» **What is being asked**
Among the entries below, which lines run from the line with "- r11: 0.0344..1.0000" through the line with "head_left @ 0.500"? Retype those, both ends included, exactly and without pictures.
*** Begin section ***
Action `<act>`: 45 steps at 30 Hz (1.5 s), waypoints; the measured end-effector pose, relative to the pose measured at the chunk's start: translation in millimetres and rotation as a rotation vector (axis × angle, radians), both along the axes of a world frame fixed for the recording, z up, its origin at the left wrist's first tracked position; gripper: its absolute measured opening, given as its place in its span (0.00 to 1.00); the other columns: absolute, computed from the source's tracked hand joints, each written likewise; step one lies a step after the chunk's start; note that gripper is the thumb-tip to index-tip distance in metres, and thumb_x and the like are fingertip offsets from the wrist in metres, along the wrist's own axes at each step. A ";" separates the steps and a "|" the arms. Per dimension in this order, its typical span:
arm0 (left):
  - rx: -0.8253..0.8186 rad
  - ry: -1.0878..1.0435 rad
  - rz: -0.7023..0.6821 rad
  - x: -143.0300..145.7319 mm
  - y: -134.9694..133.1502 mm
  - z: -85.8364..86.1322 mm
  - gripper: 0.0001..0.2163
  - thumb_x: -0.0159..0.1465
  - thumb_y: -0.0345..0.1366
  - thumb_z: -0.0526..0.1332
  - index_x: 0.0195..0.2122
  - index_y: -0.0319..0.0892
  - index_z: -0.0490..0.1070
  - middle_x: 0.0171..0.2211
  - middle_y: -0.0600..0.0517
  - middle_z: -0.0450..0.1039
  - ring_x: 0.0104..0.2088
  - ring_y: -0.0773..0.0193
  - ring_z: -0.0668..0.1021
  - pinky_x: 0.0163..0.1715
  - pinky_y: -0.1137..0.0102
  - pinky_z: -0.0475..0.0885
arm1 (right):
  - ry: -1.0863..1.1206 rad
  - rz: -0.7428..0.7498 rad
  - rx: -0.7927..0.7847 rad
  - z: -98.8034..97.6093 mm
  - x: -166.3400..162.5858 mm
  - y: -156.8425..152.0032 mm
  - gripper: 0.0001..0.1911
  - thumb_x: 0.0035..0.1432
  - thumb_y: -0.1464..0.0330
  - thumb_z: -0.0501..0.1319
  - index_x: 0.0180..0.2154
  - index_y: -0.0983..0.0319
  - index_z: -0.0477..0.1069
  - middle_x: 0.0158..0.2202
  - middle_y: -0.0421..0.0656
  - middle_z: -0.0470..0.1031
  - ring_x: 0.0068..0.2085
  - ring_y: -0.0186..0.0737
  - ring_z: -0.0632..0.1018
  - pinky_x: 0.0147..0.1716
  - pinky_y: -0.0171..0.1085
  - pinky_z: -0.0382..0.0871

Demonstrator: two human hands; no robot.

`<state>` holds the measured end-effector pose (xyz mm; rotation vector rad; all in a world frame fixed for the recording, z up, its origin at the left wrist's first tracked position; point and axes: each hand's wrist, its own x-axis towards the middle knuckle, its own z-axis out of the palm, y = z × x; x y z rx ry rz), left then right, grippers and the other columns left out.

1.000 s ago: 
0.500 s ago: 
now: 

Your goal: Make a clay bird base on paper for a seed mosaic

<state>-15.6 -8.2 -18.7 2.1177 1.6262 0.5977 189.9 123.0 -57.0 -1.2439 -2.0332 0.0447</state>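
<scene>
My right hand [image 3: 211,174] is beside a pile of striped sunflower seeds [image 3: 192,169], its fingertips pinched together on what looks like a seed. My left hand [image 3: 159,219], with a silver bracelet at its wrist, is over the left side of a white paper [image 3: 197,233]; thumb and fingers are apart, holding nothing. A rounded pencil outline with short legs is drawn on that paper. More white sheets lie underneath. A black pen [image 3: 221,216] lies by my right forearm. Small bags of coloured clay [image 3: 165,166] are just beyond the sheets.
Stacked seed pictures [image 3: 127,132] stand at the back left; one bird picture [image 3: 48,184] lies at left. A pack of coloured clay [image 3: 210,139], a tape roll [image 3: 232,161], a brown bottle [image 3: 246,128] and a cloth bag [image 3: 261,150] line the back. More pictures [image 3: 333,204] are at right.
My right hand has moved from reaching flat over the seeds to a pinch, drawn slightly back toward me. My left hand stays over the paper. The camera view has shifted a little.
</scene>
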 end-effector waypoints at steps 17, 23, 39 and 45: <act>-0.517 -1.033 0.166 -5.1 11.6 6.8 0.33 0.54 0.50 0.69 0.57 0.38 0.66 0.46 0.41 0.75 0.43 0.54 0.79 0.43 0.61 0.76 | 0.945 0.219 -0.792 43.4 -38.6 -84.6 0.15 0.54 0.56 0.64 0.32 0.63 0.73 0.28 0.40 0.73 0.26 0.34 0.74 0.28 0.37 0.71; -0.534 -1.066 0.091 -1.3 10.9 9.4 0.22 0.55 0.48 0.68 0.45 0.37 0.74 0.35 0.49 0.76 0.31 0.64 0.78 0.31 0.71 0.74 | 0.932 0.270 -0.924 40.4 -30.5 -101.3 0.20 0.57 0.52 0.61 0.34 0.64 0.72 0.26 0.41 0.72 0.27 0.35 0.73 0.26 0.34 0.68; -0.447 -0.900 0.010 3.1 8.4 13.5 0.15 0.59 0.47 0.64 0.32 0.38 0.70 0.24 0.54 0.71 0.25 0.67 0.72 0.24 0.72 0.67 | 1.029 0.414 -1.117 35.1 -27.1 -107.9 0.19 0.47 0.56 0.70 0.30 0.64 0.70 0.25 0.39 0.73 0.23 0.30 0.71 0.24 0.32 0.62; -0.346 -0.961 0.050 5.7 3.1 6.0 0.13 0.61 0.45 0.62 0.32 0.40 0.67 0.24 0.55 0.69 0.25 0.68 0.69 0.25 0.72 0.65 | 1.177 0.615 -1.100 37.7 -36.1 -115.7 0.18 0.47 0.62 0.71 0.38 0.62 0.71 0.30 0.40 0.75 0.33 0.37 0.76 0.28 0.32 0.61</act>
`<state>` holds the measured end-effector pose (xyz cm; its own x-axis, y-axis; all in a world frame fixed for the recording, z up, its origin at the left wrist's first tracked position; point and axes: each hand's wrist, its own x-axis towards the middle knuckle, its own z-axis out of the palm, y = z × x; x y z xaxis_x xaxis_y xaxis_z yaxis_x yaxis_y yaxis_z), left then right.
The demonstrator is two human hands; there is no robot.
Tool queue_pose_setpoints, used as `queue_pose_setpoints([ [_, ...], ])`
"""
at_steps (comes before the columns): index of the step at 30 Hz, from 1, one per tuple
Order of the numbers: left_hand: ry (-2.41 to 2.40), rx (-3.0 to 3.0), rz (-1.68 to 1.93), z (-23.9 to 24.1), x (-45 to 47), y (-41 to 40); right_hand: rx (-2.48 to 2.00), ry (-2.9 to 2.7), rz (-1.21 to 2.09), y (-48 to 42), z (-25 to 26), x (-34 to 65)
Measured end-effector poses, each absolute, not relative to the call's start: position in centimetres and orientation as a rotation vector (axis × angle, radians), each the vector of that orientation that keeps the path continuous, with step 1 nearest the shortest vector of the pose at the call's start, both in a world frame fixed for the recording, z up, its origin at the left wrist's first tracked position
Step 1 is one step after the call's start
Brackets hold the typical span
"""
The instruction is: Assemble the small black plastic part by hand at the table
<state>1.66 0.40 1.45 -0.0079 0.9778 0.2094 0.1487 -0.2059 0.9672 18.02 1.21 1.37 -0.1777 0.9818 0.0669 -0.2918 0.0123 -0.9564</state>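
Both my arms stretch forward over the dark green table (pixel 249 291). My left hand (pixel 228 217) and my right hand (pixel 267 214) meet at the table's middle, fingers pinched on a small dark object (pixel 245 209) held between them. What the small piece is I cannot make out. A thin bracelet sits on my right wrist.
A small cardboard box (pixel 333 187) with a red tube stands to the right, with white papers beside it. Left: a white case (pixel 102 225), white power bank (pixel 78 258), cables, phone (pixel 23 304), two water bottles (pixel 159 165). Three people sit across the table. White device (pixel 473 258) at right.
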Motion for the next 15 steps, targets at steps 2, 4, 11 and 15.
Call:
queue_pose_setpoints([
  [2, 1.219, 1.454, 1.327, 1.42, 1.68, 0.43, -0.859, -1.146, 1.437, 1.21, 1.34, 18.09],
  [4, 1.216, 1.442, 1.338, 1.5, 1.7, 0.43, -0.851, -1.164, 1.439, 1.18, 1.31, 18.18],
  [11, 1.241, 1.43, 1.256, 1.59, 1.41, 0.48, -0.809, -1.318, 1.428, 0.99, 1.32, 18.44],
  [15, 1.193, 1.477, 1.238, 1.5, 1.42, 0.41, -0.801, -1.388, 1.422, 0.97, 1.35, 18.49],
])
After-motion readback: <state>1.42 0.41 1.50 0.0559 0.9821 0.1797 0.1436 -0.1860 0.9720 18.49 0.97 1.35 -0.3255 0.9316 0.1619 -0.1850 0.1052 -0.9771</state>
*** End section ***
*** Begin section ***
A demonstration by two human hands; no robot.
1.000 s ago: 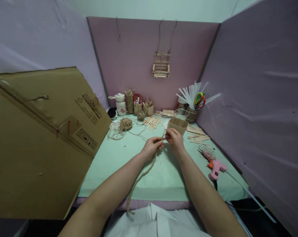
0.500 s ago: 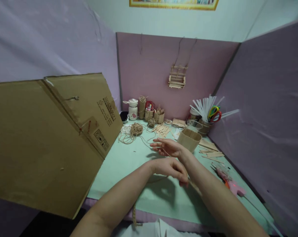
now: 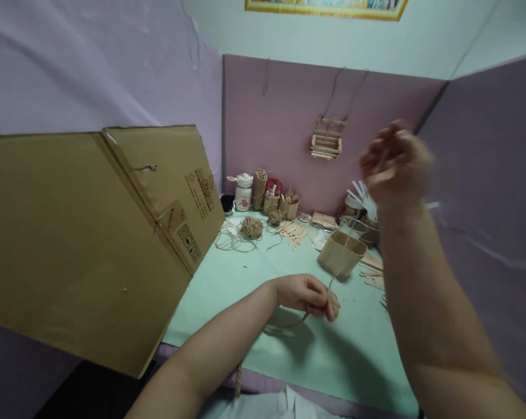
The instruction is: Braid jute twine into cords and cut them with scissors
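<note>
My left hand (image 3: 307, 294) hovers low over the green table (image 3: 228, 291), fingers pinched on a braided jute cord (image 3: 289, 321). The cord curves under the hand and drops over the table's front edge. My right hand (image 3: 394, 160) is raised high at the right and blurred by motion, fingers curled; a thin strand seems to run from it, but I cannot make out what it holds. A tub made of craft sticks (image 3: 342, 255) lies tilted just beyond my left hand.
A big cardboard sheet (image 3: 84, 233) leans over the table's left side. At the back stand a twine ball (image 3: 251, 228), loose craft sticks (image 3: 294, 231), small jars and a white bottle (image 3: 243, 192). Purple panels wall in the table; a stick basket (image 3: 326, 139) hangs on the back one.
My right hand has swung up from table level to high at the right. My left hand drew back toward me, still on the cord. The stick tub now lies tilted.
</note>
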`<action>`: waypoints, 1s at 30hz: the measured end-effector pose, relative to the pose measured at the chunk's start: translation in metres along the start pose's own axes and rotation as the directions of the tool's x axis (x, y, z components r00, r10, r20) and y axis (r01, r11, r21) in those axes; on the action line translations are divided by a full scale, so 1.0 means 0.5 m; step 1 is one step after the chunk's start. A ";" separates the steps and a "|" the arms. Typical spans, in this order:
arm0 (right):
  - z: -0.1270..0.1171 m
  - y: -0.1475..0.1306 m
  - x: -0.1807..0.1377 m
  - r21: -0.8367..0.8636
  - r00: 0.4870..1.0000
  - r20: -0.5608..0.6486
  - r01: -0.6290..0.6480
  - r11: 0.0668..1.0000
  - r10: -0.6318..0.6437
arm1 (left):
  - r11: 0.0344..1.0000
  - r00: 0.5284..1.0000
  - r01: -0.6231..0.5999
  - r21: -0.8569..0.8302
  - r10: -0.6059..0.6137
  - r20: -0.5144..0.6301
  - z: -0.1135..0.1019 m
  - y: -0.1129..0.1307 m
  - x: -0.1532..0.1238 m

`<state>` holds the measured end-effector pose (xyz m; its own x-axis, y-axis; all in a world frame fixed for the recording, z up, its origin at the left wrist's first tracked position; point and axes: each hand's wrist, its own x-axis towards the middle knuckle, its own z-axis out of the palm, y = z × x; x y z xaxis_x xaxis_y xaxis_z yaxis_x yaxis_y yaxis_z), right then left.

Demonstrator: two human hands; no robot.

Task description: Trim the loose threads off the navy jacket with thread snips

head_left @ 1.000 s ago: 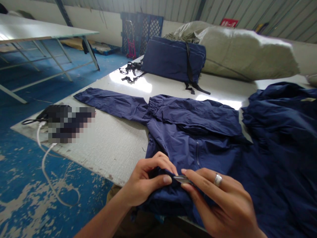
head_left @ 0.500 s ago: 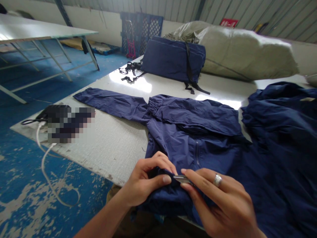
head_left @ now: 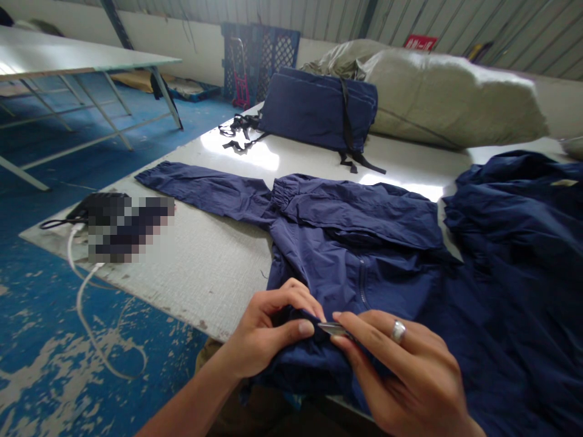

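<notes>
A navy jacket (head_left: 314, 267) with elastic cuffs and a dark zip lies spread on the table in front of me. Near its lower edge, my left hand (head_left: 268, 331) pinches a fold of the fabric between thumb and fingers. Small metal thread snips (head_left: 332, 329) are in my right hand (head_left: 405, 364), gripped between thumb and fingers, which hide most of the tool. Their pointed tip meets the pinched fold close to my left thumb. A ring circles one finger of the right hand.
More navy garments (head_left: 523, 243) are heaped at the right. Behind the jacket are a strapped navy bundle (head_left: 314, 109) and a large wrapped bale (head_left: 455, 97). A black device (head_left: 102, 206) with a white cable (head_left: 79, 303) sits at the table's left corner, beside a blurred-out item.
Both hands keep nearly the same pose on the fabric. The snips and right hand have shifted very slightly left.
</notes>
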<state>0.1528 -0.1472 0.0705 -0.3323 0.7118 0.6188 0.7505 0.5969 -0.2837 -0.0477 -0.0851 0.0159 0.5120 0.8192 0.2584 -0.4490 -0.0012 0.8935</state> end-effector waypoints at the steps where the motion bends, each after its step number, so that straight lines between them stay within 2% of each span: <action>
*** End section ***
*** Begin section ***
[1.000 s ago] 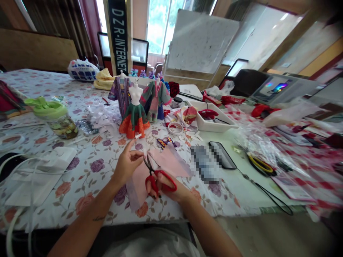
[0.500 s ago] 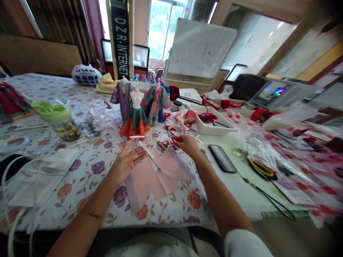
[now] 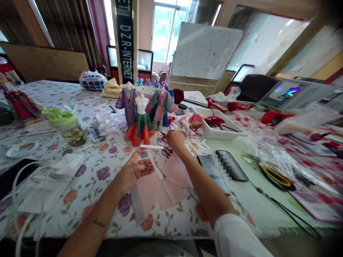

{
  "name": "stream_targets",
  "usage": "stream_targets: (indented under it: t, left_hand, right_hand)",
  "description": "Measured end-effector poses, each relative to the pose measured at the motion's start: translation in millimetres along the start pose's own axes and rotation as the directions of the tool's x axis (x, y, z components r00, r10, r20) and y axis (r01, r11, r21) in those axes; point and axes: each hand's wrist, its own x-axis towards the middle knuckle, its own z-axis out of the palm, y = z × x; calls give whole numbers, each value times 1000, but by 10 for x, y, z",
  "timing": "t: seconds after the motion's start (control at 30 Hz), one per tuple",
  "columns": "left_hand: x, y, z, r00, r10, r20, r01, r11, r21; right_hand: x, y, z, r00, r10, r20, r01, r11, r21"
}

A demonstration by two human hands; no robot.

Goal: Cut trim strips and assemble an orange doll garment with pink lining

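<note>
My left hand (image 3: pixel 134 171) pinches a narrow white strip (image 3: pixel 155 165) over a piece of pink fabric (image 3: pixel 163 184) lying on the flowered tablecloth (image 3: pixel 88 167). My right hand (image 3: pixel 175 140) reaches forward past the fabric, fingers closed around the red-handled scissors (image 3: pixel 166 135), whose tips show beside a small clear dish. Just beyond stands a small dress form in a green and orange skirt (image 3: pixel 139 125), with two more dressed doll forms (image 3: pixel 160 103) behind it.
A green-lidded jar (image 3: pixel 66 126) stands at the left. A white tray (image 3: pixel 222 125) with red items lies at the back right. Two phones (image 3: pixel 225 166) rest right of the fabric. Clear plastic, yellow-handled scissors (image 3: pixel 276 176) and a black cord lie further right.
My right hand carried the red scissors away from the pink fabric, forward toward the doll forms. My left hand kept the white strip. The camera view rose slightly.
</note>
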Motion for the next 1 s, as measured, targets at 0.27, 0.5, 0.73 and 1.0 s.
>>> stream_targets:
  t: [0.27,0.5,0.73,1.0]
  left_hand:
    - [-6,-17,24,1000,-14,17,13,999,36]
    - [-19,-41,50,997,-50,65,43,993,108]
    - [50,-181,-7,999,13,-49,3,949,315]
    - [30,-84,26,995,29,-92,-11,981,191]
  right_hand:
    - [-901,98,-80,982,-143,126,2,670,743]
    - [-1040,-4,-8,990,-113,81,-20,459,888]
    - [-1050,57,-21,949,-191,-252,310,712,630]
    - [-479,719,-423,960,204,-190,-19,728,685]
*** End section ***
» **Reply to the exercise**
  - r11: 0.0344..1.0000
  - r00: 0.5284..1.0000
  - r01: -0.6231..0.5999
  - r21: -0.8569..0.8302
  - r10: -0.6059..0.6137
  - r20: -0.5144..0.6301
  - z: -0.1135..0.1019 m
  - y: -0.1129..0.1307 m
  - x: -0.1532..0.1238 m

`<state>` holds the measured end-effector pose (xyz m; its own x-axis, y-axis; all in a world frame fixed for the recording, z up, its origin at the left wrist's first tracked position; point and axes: each hand's wrist, its own x-axis towards the middle knuckle, its own z-axis out of the palm, y = z × x; x y z xaxis_x xaxis_y xaxis_z yaxis_x yaxis_y yaxis_z), right then left.

Demonstrator: two human hands; no robot.

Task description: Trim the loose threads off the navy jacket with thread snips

head_left @ 1.000 s ago: 
head_left @ 0.500 s ago: 

What was requested is fully covered by this answer.